Одним из этих учеников был Пальмиро Тольятти, невысокий, худощавый, с острым и проницательным взглядом. Тема дискуссии, на которой присутствовал Грамши, была довольно далека от современности: это был разбор римских законов «XII таблиц». Тольятти отстаивал их подлинность. Видимо, он изрядно подготовился к дискуссии, каждое его слово было солидно, документально обосновано и, кстати сказать, подано в очень живой и доходчивой форме. Антонио заслушался и остался до конца диспута. Теперь ему вспомнилось, где он впервые видел студента Тольятти. Это было во время экзаменов на стипендию для студентов-провинциалов. Там Пальмиро Тольятти, тоже выпускник одного из сардинских лицеев, занял второе место. Грамши занял седьмое.

Антонио и Пальмиро приветливо поздоровались. Знакомство было возобновлено. Так начались их дружеские беседы.

Нередко они проходили вне стен университетского здания, во время загородных прогулок, почти всегда пеших: Антонио, болезненный и слабый с виду, был неутомимым ходоком. Он приохотил и Тольятти к подобного рода экскурсиям.

Грамши и Тольятти резко выделялись на фоне прочей студенческой массы. Туринские студенты, как правило, не отличались особой серьезностью, они не слишком склонны были утруждать себя, развлекались как могли и лишь в самом конце семестра, перед самой сессией, нехотя усаживались за книжки. И социальные вопросы их не слишком занимали. И даже их порою весьма пылкий национализм был, по всей вероятности, в основном данью моде. А Грамши и Тольятти занимались науками всерьез и никаких поблажек себе не давали, учиться так учиться!
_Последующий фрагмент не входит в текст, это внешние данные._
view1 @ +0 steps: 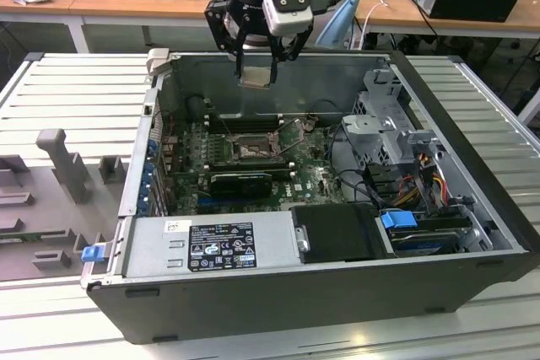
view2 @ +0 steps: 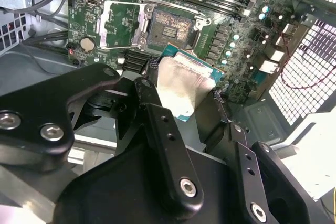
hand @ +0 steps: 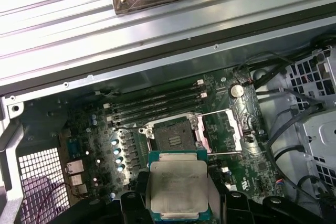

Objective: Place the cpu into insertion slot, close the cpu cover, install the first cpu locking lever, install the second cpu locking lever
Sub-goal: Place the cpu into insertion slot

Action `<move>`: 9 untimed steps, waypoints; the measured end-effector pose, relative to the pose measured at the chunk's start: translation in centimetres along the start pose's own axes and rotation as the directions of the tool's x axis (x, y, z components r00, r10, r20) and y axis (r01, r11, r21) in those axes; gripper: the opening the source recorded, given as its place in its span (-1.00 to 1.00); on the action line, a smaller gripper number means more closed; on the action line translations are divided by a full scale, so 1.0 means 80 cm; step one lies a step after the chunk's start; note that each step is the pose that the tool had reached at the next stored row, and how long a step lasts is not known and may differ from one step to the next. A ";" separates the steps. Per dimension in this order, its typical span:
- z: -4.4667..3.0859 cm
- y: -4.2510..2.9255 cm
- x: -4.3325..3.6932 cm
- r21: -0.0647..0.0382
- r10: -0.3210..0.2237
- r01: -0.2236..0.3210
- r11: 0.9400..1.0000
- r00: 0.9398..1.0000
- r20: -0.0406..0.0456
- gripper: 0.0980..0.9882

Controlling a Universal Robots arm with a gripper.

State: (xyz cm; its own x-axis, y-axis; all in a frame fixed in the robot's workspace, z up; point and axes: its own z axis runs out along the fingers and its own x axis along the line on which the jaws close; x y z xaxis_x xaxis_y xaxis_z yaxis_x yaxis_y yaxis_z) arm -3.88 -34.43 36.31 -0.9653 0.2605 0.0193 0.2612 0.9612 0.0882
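While the end effector [view1: 256, 67] clamps the cpu [view1: 256, 78], both hang well above the insertion slot [view1: 251, 151].

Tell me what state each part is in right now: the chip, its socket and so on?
cpu, held in the jaws above the open case, not yet seated.
insertion slot, empty, pins bare.
cpu cover, swung open beside the slot.
jaws, shut on the cpu.
computer case, open, insides exposed.
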 end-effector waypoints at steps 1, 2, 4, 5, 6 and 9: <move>0.0000 0.0000 0.000 0.000 0.004 -0.004 1.000 1.000 0.000 -0.04; 0.0000 0.0000 0.000 0.000 0.008 -0.008 1.000 1.000 0.001 -0.04; 0.0000 0.0000 0.000 0.000 0.021 -0.021 1.000 1.000 0.002 -0.04; 0.0001 0.0000 0.000 -0.001 0.026 -0.026 1.000 1.000 0.002 -0.04; 0.0001 0.0000 0.000 -0.001 0.032 -0.032 0.999 0.999 0.003 -0.04; 0.0002 0.0000 0.000 -0.001 0.054 -0.054 0.999 0.999 0.005 -0.04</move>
State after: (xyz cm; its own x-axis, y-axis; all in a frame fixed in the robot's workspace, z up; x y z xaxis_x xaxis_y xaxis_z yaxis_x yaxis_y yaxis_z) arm -3.88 -34.43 36.29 -0.9496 0.3130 0.0193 0.3134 0.9455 0.0883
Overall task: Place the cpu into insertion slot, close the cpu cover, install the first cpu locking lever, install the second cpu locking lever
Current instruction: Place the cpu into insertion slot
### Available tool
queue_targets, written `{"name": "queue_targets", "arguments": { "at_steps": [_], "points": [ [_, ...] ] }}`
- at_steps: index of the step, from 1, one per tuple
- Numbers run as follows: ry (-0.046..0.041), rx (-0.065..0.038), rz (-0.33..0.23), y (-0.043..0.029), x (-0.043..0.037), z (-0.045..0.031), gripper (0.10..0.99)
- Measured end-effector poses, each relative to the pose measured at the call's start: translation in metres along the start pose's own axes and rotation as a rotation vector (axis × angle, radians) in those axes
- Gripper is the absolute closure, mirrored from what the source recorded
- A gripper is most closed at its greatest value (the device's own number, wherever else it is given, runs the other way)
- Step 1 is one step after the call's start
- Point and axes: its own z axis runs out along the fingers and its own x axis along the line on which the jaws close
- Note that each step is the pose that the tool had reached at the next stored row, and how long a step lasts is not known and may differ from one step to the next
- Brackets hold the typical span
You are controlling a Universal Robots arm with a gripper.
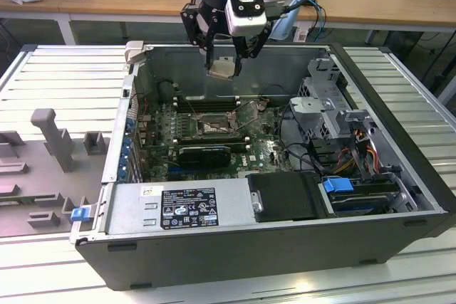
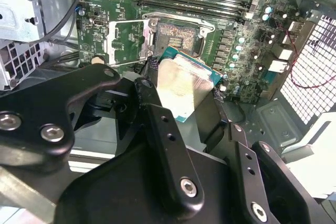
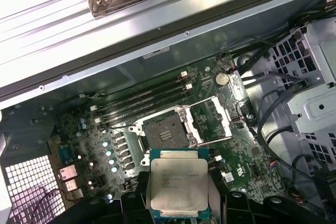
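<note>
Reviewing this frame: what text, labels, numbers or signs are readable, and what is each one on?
No text here is legible.
Black label on the silver housing at the case front: white print, too small to read.
White sticker beside it: blurred.
The cpu, held in the gripper: faint lines of print on its metal face, illegible.
White board sticker near the insertion slot: too small.

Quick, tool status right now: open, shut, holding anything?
The tool: closed, holding the cpu in the air over the motherboard; the insertion slot has no chip in it.
</note>
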Motion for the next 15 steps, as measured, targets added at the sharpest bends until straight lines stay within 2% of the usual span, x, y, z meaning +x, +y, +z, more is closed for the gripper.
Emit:
{"name": "queue_targets", "arguments": {
  "at_steps": [15],
  "points": [
    [-0.0039, -0.001, 0.045, 0.0, 0.0, 0.0, 0.561]
  ]
}}
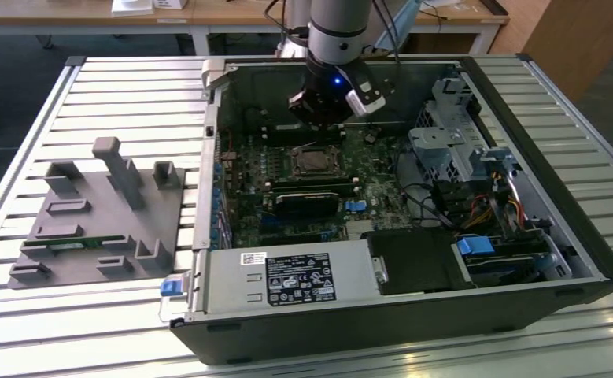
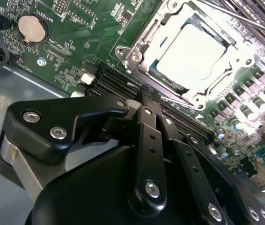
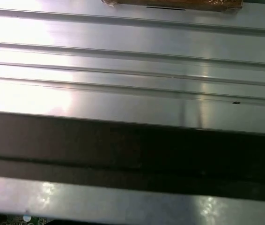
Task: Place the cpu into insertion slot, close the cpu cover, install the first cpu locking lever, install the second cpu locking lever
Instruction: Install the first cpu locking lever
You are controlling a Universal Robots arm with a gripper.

Многие студенты поначалу полагали, что Антонио и Пальмиро ведут беседы на какие-то чуть ли не религиозные темы. Но это оказалось не так. И когда какой-нибудь любитель религиозных споров (а были в университете и такие) пытался втянуть их в сферу своих интересов, они с полной откровенностью признавались, что подобные вопросы их нисколько не занимают.

Эти необычайно серьезные и непривычно вдумчивые студенты интересовались чисто конкретными вопросами — они ревностно изучали политическую и экономическую жизнь Италии, к тому же не слишком отдаленного прошлого; углублялись во все эти проблемы, считая, видимо, что знание политических и экономических деталей, тонкостей и подробностей, бесспорно, еще пригодится им в не столь уж отдаленном будущем. Жизнь выдвигала перед ними вопросы, требующие немедленного и недвусмысленного разрешения, а на эти вопросы адепты традиционной науки никак не могли ответить.

А новейшие идеалистические теории, очень ловко изложенные и привлекательно приодетые, либо вовсе уклонялись от решения этих проклятых вопросов, либо давали на них ответы совершенно неприемлемые и ничего не разъясняющие. По-видимому, разрешение всех этих вопросов было не по плечу жрецам официальной науки.

Тут-то и проявился несравненный аналитический склад ума, присущий студенту Антонио Грамши. Он не теоретизировал, не умствовал, нет, его представления о жизни народа не были вычитаны из книг, он знал эту жизнь, он имел о ней самое точное, самое исчерпывающее представление!

Уже в юные свои годы Грамши проявлял жгучий интерес к социальным проблемам. Туринский университет предоставил ему возможность их углубленного изучения. И молодой Антонио с пылом принялся за изучение всех сторон общественной жизни современной ему Италии.

Туринский университет был весьма незаурядной и весьма солидной школой; и в эти годы именно и была заложена основа энциклопедических знаний, поражавших впоследствии всех, кто был знаком с Антонио Грамши.

И если туринские профессора и не могли подсказать Антонио пути разрешения всех тех жгучих проблем современности, которые волновали его, юного сардинского бунтаря, то они научили его величайшей добросовестности в делах науки и привили ему живейшую склонность к научному исследованию. Итак, Антонио почерпнул в эти свои студенческие годы очень и очень многое. И годы эти были годами истинного подвига, периодом жизни не менее самоотверженным и героическим, чем многие из последующих лет. Потому, что Антонио жестоко страдал не только от бедности!